Public Health Emergency of International Concern (PHEIC)

Polio this week as of 19 July 2017 [GPEI]
:: The first report of the Transition Independent Monitoring Board (TIMB) has now been published, following the group’s first meeting last month.  The TIMB has been established at the request of the Polio Oversight Board (POB) to independently monitor and guide the polio transition process, especially in the 16 countries prioritized for transition planning.  The group’s next meeting will be held in London, United Kingdom, on 2-3 November.  More.

:: Five country-wide vaccination campaigns have been held in Pakistan since October 2016, preparing for the 2017 high season for poliovirus transmission, which runs from June until September. Read more about what the high season means for eradication.

:: Read the latest polio update from WHO Afghanistan to see information on cases, surveillance and vaccination campaigns for the month of June.

:: Summary of newly-reported viruses this week:  Pakistan – six new wild poliovirus type 1 (WPV1)-positive environmental samples


WHO-UNICEF: Syria cVDPV2 outbreak Situation Report # 6   25 July 2017
Key highlights
:: No new cVDPV2 cases reported this week. The total number of cVDPV2 cases remains 27 (26 cases are from Mayadeen district, Deir Ez-Zor governorate, and 1 case from Tell Abyad district, Raqqa governorate).

:: The first mOPV2 vaccination round in Deir Ez-Zor started on 22 July. A total of 59,051 children under the age of five were vaccinated on the first day of the campaign.

:: Given high temperatures, WHO has arranged for local ice-cream factories to assist in the daily freezing of ice packs.

:: Community mobilization activities continue throughout the campaign. Household visits have focused on addressing vaccine refusal through use of community influencers.

:: In addition to administering mOPV2, vaccination teams are searching for AFP cases during campaign days. An AFP case detected during vaccination visits in Mayadeen district is under investigation.

:: The total number of acute flaccid paralysis (AFP) cases detected in Deir Ez-Zor governorate since the beginning of 2017 is 89 (67 from Mayadeen, 10 from Deir Ez-Zor, and 12 from Boukamal districts). Raqqa governorate has reported 14 AFP cases (6 from Raqqa, 7 from Tell Abyad, and 1 from Thawra districts).

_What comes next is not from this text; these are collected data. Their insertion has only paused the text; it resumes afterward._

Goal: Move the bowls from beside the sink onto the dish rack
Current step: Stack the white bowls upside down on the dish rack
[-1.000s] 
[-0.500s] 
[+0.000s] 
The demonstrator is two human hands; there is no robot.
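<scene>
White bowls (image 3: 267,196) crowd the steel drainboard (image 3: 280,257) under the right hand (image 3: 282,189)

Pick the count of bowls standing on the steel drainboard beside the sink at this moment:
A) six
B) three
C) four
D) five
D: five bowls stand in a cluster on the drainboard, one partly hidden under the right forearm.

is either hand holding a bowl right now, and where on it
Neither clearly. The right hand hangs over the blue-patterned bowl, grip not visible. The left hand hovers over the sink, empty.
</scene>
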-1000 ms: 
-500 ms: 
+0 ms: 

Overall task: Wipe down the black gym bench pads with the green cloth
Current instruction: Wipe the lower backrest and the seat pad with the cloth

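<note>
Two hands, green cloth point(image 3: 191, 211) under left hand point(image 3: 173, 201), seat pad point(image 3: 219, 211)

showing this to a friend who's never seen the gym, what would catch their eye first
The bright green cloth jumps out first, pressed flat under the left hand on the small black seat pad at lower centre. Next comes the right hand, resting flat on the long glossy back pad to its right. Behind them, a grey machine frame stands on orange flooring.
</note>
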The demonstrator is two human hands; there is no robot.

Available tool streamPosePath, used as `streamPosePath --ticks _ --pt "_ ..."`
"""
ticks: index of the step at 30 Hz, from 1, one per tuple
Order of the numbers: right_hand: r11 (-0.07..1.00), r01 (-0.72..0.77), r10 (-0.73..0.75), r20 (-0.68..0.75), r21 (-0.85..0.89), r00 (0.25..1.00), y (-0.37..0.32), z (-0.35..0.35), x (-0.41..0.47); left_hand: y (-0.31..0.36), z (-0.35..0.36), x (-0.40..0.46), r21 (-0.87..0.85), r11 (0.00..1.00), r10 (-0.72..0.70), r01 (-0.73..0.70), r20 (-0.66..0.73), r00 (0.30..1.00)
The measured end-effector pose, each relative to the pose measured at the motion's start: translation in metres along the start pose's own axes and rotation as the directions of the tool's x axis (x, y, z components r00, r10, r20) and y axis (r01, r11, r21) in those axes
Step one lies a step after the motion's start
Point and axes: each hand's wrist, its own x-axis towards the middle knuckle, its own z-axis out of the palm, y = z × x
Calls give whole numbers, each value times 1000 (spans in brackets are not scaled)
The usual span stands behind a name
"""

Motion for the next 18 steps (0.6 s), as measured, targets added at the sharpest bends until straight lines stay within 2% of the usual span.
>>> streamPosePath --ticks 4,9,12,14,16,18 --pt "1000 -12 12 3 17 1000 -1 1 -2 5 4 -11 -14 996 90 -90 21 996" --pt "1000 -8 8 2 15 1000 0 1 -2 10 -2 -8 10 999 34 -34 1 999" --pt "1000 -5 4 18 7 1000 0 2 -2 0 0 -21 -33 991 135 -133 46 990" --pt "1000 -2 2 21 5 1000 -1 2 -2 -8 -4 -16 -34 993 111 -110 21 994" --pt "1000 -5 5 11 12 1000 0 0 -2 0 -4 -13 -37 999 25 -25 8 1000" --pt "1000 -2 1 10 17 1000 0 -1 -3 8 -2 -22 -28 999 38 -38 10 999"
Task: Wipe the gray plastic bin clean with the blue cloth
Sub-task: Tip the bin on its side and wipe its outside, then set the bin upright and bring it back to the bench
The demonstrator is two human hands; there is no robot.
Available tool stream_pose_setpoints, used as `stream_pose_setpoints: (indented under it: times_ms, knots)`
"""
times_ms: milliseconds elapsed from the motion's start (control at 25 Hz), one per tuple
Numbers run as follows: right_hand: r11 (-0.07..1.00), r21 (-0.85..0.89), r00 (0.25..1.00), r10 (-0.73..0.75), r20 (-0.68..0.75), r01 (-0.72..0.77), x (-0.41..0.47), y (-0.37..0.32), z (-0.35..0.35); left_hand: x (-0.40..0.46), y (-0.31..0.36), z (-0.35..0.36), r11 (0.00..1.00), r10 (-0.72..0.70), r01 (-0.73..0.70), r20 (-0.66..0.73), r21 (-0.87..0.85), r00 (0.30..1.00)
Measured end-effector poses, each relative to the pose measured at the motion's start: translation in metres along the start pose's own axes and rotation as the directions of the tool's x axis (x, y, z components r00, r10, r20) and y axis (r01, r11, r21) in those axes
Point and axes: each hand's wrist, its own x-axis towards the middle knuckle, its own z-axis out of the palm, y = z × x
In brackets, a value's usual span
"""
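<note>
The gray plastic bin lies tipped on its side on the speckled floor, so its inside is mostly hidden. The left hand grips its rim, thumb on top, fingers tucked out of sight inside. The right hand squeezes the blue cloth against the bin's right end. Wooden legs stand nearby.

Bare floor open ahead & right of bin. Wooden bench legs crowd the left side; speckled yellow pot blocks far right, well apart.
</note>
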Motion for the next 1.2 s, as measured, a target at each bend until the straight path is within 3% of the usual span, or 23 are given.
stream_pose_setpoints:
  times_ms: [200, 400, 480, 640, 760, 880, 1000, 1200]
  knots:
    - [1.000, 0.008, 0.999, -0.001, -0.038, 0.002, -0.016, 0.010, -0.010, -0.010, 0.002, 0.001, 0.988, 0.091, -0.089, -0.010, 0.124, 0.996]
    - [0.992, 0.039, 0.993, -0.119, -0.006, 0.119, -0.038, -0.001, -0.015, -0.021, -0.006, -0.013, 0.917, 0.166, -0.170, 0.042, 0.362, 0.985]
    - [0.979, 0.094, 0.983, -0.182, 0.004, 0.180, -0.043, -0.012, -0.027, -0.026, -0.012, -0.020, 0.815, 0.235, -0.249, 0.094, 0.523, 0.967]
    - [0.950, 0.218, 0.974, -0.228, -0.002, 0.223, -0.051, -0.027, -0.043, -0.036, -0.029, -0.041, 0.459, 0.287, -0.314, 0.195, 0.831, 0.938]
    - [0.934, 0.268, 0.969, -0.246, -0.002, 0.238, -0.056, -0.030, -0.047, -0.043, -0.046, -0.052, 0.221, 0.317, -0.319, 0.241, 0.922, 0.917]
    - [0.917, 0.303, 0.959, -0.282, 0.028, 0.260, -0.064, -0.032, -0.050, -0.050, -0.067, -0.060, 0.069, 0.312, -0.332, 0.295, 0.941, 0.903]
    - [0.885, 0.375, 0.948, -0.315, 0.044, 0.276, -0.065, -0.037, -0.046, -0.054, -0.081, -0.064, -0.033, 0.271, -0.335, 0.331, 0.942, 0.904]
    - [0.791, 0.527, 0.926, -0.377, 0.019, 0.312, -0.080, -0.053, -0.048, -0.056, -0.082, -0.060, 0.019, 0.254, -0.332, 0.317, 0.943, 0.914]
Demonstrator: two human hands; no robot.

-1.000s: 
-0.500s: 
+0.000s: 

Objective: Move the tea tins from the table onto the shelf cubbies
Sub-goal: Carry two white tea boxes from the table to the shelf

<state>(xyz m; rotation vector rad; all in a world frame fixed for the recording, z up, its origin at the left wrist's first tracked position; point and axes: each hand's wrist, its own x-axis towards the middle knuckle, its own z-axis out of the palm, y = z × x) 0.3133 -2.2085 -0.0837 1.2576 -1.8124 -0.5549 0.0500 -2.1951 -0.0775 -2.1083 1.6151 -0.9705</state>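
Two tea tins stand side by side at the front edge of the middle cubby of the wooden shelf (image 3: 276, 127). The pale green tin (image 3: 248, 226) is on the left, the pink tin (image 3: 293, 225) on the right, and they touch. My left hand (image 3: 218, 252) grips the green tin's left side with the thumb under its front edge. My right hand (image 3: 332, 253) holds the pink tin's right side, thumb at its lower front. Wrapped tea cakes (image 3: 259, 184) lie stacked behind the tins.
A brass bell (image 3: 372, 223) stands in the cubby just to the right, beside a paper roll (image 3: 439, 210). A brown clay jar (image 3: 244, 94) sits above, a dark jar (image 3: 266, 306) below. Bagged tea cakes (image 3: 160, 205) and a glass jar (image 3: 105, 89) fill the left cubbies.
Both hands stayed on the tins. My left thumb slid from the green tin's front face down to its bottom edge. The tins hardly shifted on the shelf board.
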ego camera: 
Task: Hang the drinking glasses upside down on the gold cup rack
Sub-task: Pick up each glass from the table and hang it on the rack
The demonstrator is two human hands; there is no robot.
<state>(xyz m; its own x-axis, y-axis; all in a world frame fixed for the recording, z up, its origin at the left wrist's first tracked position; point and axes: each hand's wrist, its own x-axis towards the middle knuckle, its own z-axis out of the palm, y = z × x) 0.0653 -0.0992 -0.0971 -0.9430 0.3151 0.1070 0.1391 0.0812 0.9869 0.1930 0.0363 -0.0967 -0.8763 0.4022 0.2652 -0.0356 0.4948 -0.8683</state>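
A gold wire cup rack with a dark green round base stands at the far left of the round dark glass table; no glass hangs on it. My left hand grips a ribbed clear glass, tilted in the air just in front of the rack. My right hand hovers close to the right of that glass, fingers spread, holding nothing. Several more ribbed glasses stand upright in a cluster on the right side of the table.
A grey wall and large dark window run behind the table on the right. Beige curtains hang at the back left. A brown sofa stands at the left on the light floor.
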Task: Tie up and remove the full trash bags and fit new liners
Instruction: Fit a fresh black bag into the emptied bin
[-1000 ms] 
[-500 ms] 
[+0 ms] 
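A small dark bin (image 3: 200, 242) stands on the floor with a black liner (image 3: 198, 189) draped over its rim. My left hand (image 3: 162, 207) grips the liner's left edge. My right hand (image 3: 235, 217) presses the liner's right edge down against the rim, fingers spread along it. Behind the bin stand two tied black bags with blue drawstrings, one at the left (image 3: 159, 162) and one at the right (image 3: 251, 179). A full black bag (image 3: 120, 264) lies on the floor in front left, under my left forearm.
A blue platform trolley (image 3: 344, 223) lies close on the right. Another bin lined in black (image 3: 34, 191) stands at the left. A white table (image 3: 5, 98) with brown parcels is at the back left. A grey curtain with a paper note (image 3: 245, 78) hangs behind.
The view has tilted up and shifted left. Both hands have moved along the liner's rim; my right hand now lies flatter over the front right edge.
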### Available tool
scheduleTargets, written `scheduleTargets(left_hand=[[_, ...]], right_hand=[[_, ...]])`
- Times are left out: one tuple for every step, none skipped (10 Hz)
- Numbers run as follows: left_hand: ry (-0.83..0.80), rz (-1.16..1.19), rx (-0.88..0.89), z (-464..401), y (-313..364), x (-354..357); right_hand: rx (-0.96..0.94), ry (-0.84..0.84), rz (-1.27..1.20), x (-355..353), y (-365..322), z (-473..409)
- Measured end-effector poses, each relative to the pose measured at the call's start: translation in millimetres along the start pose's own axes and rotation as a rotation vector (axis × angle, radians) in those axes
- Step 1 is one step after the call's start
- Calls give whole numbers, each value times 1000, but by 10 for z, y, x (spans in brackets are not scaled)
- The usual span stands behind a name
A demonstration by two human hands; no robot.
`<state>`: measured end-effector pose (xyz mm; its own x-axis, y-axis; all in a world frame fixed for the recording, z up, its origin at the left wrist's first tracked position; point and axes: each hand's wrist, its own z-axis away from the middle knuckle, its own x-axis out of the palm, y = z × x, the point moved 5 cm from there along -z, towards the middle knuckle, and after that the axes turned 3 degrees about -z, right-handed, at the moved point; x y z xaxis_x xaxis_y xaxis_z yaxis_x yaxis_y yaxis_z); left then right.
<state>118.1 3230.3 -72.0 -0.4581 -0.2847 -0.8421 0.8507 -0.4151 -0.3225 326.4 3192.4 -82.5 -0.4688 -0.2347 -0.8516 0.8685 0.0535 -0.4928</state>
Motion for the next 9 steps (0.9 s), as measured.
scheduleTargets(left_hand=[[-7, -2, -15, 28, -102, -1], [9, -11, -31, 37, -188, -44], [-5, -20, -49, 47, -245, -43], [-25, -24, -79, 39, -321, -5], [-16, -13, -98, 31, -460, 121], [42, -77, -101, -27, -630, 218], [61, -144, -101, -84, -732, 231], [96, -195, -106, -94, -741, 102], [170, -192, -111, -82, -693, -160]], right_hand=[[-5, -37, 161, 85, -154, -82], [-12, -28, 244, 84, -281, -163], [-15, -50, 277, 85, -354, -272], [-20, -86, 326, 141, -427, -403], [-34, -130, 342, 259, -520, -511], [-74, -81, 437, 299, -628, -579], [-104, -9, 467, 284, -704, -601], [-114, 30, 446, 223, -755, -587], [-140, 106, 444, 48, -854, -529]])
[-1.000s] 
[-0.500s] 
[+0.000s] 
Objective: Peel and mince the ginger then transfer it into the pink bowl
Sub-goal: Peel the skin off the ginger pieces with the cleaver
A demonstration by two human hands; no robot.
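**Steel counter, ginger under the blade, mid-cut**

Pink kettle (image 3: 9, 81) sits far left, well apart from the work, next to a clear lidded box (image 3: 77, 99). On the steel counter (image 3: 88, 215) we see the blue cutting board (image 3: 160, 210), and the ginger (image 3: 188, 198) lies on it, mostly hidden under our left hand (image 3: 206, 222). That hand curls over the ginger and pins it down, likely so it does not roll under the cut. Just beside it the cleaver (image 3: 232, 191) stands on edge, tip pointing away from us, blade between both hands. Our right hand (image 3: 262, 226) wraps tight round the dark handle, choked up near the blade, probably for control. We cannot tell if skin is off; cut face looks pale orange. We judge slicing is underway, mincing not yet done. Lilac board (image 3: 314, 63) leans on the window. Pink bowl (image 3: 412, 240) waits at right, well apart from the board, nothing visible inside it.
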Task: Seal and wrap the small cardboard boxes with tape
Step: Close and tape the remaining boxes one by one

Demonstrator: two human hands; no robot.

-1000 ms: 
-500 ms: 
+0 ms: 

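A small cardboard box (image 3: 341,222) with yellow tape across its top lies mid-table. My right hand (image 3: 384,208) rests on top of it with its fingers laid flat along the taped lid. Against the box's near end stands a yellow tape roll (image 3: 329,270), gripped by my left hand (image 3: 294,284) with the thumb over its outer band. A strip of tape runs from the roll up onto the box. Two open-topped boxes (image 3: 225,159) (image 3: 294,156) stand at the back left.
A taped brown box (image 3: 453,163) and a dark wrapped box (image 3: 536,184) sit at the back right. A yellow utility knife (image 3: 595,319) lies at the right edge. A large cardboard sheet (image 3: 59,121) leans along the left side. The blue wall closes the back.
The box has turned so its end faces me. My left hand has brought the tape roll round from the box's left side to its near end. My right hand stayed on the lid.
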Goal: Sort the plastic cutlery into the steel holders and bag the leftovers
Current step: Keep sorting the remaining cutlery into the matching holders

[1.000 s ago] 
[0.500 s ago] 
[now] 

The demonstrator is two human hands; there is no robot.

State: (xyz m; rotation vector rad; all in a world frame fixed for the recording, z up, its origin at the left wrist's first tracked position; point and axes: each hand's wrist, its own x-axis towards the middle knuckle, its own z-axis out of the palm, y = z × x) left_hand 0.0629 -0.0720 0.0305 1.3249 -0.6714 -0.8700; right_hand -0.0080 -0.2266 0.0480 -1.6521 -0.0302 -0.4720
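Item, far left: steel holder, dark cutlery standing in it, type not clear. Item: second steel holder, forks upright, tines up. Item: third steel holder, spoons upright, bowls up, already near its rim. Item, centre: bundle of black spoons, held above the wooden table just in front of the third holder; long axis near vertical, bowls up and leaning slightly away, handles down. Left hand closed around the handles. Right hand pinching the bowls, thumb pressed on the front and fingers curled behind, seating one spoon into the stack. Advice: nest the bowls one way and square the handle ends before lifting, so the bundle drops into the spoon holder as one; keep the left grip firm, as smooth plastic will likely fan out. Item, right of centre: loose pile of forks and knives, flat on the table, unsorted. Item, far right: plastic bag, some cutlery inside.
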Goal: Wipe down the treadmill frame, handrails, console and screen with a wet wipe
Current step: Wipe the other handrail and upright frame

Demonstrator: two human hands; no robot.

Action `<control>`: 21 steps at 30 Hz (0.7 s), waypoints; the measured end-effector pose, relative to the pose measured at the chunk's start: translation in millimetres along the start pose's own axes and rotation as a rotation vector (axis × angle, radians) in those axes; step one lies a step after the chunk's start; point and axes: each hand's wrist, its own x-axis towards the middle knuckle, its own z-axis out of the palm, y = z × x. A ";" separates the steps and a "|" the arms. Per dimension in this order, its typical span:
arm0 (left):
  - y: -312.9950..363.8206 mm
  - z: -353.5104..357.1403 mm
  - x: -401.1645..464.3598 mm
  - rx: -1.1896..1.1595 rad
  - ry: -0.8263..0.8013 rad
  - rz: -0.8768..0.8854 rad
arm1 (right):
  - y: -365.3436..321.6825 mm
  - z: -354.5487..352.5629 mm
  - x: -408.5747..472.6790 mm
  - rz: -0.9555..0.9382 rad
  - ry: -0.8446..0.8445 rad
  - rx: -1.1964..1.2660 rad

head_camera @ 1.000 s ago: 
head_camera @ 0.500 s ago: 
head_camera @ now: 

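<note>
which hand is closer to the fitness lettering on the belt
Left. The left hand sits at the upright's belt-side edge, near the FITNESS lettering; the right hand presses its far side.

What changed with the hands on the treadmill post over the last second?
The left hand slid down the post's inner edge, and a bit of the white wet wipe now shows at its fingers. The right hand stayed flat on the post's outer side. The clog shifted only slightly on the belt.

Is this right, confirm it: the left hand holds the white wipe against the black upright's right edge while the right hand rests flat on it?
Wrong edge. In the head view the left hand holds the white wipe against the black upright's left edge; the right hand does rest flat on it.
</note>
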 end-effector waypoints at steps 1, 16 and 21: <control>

WHO Grade 3 Emergencies  [to 29 July 2017]
::  The life and death struggle against cholera in Yemen   25 July 2017
Cholera continues to spread in Yemen, causing more than 390 000 suspected cases of the disease and more than 1800 deaths since 27 April.
WHO and its partners are responding to the cholera outbreak in Yemen, working closely with UNICEF, local health authorities and others to treat the sick and stop the spread of the disease…

The Syrian Arab Republic
:: Read the latest WHO & UNICEF cVDPV2 outbreak situation report  25 July 2017
[See Polio above for more detail]

South Sudan – No new announcements identified.
Iraq  – No new announcements identified.
NigeriaNo new announcements identified.
WHO Grade 2 Emergencies  [to 29 July 2017]
Myanmar  No new announcements identified
Cameroon  No new announcements identified
Central African Republic  – No new announcements identified. 
Democratic Republic of the CongoNo new announcements identified
EthiopiaNo new announcements identified.
LibyaNo new announcements identified.
Niger  – No new announcements identified.
Ukraine  – No new announcements identified
UN OCHA – L3 Emergencies
The UN and its humanitarian partners are currently responding to three ‘L3’ emergencies. This is the global humanitarian system’s classification for the response to the most severe, large-scale humanitarian crises. 
:: Iraq: Mosul Humanitarian Response Situation Report No. 40 (12 to 26 July 2017)
:: Almost 1 million people fled from western Mosul and western Ninewa Governorate as of 26 July, surpassing humanitarians’ ‘worst-case’ estimates. Beyond Mosul, sustained efforts are now needed to support more than 700,000 people who lost everything.
:: Protection remains a top priority, especially for minority groups, women and children. The targeting of these groups is a particularly disturbing feature in Ninewa Governorate and in other areas of the country.
:: While the battle for Mosul is declared over, other areas remain under the Islamic State in Iraq and the Levant’s (ISIL) control. This means civilians continue to be in danger as induced displacement, mostly from Ba’aj and Telafar, continues.
:: Outside of camps and in Mosul city water issues remain critical. This is mainly due to the logistical challenges caused by the temporary closure of Qayyarah bridge and lack of funding.

Syrian Arab Republic
:: 28 Jul 2017  2017 Regional Refugee & Resilience Plan – 3RP (all agencies) – Funding snapshot as of 27-Jul-17
:: Under-Secretary-General for Humanitarian Affairs and Emergency Relief Coordinator, Stephen O’Brien Statement to the Security Council on the Humanitarian Situation in Syria
New York, 27 July 2017

:: Key messages on cholera (23 July 2017)
[No reference to vaccination, immunization, OCV]
:: Joint Cholera Response Plan – Yemen – July 2017
[Excerpts referencing vaccination/OCV]
4) Oral Cholera Vaccine [p.8, 9]
Conduct risk assessment to determine locations and population eligible for vaccination,
explore availability of the vaccine globally, discuss with MoPHP and other stakeholders
the feasibility of a cholera vaccination campaign in high risk areas eligible to receive
the vaccine…

ANNEX 6: Funding Requirements for Health and WASH Response – budget breakdown [p.29]
…Community awareness
Social mobilization and communication for OCV campaign $500,000

Editor’s Note:
We continue to monitor how OCV is being factored into response strategies in the Yemen context. We note that the Joint Cholera Response Plan document above does not include any reference to the “much larger preventive campaign” noted below from last week’s WHO situation report.
::  [WHO] Yemen cholera situation report no. 4   19 JULY 2017
Highlights [Excerpt]
:: A cholera vaccination campaign originally planned for July 2017 has been postponed at the request of the health authorities, in favour of a much larger preventive campaign next year targeting millions of Yemenis at risk of the disease.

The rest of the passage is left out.